Work item:
Please restate the listing below in full, word for word.
++++
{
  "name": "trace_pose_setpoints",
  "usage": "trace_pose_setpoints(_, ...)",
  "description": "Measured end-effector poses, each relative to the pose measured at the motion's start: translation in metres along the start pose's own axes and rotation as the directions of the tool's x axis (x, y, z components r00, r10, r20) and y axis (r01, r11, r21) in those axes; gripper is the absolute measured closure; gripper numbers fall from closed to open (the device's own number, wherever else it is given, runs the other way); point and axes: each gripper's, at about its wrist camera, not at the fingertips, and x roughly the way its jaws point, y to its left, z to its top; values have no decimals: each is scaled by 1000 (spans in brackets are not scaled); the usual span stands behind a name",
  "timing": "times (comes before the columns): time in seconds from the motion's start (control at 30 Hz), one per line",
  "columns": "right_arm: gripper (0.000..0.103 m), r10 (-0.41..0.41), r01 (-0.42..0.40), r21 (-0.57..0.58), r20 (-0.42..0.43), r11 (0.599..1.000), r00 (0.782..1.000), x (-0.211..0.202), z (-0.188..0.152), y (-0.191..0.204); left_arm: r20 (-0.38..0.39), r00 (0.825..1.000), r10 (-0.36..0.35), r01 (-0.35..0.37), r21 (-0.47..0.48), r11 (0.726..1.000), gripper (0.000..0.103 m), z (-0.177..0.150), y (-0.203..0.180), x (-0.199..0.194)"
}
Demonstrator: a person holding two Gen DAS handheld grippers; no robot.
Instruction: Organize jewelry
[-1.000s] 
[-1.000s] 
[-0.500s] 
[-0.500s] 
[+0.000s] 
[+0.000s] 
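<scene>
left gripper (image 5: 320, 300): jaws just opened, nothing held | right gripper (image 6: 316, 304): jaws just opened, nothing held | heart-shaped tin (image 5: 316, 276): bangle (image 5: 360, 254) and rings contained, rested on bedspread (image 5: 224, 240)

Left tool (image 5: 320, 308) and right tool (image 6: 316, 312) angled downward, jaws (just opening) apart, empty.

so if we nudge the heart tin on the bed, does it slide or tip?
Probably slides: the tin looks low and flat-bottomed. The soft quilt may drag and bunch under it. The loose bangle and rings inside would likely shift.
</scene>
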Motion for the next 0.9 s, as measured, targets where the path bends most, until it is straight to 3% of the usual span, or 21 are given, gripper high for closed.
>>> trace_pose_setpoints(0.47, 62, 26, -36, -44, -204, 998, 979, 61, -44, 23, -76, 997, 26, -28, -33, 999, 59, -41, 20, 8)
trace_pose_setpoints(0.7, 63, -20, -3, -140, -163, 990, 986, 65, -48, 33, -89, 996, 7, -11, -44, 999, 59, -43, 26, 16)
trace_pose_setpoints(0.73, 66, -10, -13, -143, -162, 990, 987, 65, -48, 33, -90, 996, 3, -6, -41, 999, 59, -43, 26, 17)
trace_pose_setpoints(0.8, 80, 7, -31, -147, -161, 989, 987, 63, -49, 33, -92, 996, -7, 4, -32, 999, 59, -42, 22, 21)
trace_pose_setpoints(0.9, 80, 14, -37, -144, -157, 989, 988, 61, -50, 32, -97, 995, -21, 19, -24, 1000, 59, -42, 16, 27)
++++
Response area:
{
  "name": "trace_pose_setpoints",
  "usage": "trace_pose_setpoints(_, ...)",
  "description": "Measured end-effector poses, each relative to the pose measured at the motion's start: translation in metres along the start pose's own axes and rotation as the directions of the tool's x axis (x, y, z components r00, r10, r20) and y axis (r01, r11, r21) in those axes; gripper is the absolute measured closure; gripper numbers fall from closed to open (the device's own number, wherever else it is given, runs the other way); point and axes: each gripper's, at about its wrist camera, not at the fingertips, and x roughly the way its jaws point, y to its left, z to its top; values have no decimals: each is scaled by 1000 (spans in brackets are not scaled); the usual span stands behind a name",
  "timing": "times (comes before the columns): time in seconds from the motion's start (control at 30 Hz), one per line",
  "columns": "right_arm: gripper (0.000..0.103 m), r10 (-0.41..0.41), r01 (-0.42..0.40), r21 (-0.57..0.58), r20 (-0.42..0.43), r11 (0.599..1.000), r00 (0.782..1.000), x (-0.211..0.202), z (-0.188..0.152), y (-0.191..0.204); left_arm: r20 (-0.38..0.39), r00 (0.825..1.000), r10 (-0.36..0.35), r01 (-0.35..0.37), r21 (-0.47..0.48), r11 (0.726..1.000), gripper (0.000..0.103 m), z (-0.177..0.150), y (-0.203..0.180), x (-0.199..0.194)"
}
Demonstrator: a person holding two Gen DAS handheld grippers; no robot.
Instruction: Organize jewelry
[-1.000s] 
[-1.000s] 
[-0.500s] 
[-0.500s] 
[+0.000s] 
[+0.000s] 
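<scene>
left gripper (image 5: 320, 300): jaws just opened, nothing held | right gripper (image 6: 316, 304): jaws just opened, nothing held | heart-shaped tin (image 5: 316, 276): bangle (image 5: 360, 254) and rings contained, rested on bedspread (image 5: 224, 240)

Left tool (image 5: 320, 308) and right tool (image 6: 316, 312) angled downward, jaws (just opening) apart, empty.

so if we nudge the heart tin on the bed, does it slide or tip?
Probably slides: the tin looks low and flat-bottomed. The soft quilt may drag and bunch under it. The loose bangle and rings inside would likely shift.
</scene>
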Motion for the next 0.9 s, as measured, targets where the path bends most, until it is straight to 3% of the usual span, or 21 are given, gripper high for closed.
>>> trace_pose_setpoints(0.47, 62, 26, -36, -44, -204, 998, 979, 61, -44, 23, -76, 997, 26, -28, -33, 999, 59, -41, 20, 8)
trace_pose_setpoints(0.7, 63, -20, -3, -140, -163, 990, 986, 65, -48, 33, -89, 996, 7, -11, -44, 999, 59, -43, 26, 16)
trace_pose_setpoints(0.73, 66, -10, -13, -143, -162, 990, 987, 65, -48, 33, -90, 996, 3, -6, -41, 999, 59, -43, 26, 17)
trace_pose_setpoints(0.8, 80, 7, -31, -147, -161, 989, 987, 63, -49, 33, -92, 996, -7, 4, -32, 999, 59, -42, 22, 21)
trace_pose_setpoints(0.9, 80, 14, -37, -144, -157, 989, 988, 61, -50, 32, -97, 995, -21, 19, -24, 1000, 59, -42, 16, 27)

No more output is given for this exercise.